_Description of the task_. Go through the entries below and collect each line with the string "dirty" in it.

_Records shown_.
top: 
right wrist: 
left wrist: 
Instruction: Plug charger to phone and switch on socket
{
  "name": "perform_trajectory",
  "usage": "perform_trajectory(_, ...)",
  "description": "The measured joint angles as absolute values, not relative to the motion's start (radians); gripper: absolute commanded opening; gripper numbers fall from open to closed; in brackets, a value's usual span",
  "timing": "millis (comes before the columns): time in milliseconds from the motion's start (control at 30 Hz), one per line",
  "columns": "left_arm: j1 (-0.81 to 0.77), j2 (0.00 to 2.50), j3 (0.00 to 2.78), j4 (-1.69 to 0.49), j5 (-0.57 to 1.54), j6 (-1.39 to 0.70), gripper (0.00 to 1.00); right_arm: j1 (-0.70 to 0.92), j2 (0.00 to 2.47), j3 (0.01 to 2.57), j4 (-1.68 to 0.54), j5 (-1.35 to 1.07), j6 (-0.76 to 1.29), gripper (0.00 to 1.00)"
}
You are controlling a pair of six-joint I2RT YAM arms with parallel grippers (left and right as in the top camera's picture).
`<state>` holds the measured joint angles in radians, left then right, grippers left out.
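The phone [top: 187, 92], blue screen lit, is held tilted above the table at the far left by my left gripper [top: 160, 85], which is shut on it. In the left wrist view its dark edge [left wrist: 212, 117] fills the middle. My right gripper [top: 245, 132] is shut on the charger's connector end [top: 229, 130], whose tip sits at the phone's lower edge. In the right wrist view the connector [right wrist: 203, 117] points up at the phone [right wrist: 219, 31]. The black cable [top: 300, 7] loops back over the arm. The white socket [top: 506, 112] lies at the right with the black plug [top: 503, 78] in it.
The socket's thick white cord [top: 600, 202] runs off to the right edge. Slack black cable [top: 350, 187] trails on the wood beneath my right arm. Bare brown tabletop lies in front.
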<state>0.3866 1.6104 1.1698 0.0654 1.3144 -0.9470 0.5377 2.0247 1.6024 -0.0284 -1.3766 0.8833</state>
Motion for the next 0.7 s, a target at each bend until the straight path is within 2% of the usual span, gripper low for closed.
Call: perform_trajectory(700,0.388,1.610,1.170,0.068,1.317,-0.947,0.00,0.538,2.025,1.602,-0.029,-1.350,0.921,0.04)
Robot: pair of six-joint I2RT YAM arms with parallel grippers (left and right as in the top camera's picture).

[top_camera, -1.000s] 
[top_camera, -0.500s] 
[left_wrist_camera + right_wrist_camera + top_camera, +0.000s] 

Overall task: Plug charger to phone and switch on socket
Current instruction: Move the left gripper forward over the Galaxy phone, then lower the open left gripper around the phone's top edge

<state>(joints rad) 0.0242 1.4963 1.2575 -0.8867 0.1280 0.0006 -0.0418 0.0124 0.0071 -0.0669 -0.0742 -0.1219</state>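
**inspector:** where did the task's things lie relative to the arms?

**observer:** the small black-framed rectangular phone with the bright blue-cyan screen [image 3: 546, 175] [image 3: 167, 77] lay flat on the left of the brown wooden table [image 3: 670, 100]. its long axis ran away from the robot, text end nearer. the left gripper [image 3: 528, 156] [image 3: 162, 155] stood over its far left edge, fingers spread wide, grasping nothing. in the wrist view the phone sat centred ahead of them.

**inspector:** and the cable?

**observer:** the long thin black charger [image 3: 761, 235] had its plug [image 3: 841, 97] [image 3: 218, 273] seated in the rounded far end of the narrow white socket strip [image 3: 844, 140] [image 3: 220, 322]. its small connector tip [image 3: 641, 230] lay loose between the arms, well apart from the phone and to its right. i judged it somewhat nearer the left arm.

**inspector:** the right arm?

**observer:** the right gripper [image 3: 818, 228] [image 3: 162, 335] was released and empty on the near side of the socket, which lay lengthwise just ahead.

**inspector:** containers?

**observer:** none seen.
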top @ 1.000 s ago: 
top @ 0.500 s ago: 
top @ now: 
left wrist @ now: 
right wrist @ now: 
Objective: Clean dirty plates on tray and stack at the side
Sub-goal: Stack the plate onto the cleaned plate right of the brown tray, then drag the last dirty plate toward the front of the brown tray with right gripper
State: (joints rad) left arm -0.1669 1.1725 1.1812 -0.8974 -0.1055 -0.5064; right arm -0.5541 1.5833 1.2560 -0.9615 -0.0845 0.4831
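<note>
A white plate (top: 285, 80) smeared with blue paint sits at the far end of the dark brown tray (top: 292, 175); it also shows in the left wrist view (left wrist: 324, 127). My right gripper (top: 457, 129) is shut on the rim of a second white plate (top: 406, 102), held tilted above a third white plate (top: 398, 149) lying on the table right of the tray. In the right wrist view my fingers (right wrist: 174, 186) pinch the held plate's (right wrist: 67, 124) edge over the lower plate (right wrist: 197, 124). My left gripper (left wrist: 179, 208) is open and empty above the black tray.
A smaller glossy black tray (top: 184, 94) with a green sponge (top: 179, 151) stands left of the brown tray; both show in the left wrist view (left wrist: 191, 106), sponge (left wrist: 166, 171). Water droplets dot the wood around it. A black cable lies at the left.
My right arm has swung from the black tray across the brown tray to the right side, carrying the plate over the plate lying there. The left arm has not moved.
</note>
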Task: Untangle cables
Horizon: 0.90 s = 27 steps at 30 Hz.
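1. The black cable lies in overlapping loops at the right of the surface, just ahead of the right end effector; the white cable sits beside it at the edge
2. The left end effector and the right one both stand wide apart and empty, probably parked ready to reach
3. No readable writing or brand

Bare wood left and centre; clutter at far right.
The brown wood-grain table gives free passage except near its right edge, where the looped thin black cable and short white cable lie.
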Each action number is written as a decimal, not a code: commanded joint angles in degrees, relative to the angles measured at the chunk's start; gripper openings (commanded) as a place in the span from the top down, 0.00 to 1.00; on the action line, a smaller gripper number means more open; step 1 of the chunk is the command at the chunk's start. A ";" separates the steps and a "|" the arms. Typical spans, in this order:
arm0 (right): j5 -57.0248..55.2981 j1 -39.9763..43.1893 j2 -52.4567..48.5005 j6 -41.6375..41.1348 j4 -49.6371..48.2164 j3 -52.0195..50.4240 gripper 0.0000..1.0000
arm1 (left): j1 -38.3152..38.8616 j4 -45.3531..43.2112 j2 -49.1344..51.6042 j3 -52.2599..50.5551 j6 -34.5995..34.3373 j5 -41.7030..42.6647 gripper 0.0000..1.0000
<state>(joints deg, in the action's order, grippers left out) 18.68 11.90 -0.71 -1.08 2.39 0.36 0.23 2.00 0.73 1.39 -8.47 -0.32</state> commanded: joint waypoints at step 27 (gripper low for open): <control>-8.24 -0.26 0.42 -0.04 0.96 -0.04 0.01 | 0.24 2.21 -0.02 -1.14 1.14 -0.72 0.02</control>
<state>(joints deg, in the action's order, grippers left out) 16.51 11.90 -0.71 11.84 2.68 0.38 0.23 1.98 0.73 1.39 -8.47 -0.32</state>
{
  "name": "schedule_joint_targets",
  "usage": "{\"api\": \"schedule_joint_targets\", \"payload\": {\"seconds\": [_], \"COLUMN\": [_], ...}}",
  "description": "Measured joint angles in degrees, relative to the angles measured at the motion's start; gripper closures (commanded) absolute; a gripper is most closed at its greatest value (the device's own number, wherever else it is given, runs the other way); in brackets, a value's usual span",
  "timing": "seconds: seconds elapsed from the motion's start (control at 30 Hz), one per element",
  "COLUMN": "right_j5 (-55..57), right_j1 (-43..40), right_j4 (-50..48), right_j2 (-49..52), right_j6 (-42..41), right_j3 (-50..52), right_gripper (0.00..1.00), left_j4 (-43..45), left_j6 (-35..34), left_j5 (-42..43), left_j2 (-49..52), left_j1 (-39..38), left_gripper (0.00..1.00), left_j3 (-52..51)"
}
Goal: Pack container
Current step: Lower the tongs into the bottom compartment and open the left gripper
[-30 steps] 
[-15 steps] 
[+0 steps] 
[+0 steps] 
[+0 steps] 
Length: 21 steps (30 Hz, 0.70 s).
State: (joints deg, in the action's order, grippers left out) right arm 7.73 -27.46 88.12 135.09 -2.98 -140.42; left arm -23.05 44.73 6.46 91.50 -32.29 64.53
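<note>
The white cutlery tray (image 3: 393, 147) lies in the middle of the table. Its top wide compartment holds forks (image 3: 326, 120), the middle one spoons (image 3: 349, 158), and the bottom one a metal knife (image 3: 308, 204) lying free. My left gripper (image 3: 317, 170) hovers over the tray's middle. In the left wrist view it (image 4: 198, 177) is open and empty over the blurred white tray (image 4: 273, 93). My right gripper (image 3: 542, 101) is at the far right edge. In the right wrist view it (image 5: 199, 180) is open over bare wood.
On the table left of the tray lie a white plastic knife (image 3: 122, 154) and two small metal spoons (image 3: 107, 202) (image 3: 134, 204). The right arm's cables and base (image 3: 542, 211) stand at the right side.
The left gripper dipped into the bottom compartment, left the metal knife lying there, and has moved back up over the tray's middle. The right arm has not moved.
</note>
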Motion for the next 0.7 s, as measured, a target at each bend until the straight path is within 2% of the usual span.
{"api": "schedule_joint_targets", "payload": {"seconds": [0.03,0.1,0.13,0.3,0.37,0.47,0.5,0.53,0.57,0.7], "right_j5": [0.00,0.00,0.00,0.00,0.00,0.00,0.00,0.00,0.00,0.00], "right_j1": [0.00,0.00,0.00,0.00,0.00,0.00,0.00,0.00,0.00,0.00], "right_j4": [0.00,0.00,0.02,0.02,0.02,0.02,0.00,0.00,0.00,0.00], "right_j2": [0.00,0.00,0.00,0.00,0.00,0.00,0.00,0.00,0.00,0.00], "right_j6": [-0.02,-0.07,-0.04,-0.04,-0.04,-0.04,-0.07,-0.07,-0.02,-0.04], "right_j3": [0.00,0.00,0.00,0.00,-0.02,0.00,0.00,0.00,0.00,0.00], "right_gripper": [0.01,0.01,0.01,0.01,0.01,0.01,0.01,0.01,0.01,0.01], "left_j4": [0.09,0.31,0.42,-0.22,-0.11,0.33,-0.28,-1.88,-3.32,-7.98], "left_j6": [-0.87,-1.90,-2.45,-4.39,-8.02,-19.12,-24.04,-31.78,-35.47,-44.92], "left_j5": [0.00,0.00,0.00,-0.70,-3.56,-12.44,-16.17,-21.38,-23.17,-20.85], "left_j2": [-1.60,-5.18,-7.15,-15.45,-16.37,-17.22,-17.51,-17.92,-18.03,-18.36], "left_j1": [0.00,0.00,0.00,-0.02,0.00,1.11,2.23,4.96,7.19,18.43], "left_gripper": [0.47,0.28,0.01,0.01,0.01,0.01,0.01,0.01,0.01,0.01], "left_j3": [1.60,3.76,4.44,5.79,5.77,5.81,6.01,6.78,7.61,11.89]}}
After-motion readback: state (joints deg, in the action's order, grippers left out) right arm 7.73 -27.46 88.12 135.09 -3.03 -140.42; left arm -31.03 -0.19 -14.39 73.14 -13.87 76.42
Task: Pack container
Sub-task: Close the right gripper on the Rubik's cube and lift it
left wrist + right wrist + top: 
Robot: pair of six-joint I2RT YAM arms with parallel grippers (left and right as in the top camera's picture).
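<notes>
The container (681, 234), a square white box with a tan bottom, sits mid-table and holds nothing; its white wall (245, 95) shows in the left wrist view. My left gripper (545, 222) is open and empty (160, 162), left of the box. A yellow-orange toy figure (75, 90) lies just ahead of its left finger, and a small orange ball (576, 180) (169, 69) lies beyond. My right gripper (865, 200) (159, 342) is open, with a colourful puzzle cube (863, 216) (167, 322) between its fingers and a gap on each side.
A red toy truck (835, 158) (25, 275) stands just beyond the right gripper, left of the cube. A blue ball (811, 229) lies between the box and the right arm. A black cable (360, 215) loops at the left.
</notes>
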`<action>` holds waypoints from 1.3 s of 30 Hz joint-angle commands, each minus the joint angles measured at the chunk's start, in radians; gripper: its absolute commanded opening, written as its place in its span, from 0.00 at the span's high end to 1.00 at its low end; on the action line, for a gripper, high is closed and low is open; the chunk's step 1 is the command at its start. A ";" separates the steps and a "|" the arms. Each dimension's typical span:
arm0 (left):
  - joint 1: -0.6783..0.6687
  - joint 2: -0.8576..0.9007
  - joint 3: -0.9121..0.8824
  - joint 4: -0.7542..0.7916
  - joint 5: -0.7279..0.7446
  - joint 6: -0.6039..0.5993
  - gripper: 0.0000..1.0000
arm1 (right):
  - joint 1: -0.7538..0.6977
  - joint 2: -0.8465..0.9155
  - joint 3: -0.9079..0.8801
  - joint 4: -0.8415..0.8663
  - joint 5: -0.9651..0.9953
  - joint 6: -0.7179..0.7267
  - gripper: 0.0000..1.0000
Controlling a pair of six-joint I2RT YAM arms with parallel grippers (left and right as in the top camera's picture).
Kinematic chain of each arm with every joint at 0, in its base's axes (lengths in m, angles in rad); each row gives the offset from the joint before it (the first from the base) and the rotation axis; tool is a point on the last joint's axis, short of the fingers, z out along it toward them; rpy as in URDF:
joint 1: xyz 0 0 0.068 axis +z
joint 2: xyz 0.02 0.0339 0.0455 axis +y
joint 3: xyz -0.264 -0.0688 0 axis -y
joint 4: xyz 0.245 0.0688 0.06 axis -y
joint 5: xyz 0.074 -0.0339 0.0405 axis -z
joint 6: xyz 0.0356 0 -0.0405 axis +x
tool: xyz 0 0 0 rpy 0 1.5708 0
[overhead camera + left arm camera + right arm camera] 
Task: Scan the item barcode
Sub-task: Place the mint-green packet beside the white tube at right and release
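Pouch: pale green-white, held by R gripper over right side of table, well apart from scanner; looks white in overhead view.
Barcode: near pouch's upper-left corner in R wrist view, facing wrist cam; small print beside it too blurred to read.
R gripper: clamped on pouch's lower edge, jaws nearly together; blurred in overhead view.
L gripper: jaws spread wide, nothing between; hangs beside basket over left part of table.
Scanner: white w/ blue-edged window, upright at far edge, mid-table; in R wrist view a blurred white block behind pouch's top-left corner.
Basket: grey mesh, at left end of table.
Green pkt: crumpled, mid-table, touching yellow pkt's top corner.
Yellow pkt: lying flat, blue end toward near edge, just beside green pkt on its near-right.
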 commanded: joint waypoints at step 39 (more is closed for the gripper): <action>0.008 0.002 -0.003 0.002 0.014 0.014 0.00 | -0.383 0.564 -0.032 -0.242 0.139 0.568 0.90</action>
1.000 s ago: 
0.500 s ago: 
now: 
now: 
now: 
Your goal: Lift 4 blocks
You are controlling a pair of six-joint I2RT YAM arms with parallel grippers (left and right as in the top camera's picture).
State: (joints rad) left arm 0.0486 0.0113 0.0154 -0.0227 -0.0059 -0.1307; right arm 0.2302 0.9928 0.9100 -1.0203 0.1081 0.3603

_Exercise response_.
Objective: Clean dirty plates on tray and stack at the side
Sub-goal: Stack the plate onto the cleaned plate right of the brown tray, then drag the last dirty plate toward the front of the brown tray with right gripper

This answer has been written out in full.